Já tiveram inicio as obras de construção do campus do Instituto Federal de Educação, Ciência e Tecnologia do Acre, o IFAC. O campus está sendo construído na Estrada Velha do Aeroporto e a previsão é de que a obra seja concluída em 8 meses. O investimento do Governo Federal é da ordem de 6 milhões de reais para que Cruzeiro do Sul e o Vale do Juruá tenham acesso ao ensino profissionalizante. A área onde está sendo construído o campus foi doada pela prefeitura de Cruzeiro do Sul.
Os 70 alunos dos cursos técnicos de agropecuária e controle ambiental tiveram a sua aula inaugural nesta segunda-feira no Teatro dos Náuas. Agora os 20 professores estão em processo de montar o programa de aulas do instituto que deverá iniciar suas atividades já no prédio CEFLORA enquanto aguarda a conclusão do campus. As duas turmas de 35 alunos são apenas uma pequena semente do que pretende se tornar o IFAC no Juruá. Segundo o diretor geral do instituto em Cruzeiro do Sul o professor Nery Golinski a idéia é chegar já na primeira etapa a pelo menos 2000 alunos, ampliando ainda mais assim que as instalações estiverem concluídas./
Os institutos federais de educação substituíram os antigos sistemas de escolas técnicas presente na maioria dos estados brasileiros há 100 anos. Depois de um período em que o ensino profissionalizante foi praticamente abandonado durante os anos FHC, desde 2002 o governo federal retoma esta modalidade que prepara os jovens para o mercado de trabalho.

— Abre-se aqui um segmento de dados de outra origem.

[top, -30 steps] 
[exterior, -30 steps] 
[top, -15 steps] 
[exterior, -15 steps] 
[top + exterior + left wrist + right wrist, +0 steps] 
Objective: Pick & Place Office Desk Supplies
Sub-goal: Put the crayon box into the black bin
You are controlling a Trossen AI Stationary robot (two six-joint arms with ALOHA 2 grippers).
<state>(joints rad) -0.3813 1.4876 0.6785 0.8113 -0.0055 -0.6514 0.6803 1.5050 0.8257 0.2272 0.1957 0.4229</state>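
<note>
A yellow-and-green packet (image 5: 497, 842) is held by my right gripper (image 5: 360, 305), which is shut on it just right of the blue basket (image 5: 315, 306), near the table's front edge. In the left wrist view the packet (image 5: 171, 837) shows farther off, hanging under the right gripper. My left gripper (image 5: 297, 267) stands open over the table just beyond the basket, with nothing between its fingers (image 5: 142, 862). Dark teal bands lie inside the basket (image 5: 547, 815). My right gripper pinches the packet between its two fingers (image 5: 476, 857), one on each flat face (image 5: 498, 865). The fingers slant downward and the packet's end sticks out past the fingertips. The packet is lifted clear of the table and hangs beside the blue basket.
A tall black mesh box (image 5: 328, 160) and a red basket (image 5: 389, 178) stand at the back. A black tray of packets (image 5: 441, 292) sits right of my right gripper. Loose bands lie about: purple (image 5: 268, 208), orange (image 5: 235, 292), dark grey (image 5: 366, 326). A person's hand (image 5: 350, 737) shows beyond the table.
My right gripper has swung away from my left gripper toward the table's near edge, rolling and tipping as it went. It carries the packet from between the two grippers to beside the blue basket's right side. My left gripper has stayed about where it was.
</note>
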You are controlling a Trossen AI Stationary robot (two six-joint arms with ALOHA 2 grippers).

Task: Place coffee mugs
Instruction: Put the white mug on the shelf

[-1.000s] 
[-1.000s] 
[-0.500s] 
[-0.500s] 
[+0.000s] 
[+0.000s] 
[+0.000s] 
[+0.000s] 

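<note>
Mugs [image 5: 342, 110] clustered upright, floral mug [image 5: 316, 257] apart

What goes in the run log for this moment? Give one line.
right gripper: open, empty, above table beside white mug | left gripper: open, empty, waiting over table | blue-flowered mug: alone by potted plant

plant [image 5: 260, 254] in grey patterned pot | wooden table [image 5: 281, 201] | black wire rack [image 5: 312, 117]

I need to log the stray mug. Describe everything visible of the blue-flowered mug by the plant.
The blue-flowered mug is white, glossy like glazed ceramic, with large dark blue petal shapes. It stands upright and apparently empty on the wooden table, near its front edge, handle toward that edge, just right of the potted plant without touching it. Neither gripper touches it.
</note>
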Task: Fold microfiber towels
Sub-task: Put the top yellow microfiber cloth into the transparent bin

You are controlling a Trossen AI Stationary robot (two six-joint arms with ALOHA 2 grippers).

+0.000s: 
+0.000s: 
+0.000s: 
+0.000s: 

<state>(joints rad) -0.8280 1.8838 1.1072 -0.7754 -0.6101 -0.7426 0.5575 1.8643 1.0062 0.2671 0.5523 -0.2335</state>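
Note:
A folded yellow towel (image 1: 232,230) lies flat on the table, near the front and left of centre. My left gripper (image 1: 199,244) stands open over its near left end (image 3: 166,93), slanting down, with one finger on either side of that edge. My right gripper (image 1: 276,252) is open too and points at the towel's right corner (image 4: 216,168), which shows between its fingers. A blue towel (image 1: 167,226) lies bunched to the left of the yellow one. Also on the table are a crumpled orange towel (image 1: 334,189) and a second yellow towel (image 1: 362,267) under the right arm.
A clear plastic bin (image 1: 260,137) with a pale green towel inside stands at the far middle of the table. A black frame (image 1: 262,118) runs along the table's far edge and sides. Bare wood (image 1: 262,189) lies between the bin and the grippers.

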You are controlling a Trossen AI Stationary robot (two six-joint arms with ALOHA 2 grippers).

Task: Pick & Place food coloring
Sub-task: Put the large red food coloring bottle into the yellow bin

O próprio presidente Lula passou por uma destas escolas profissionalizantes em que aprendeu a função de torneiro mecânico. No Acre, somente desde 2009 é que o ensino profissionalizante federal começou a se instalar, já na configuração dos institutos. No vale do Juruá os cursos estarão voltados para as potencialidades da região na produção agrícola, na riqueza e diversidade ambiental e na possibilidade da exploração do eco-turismo.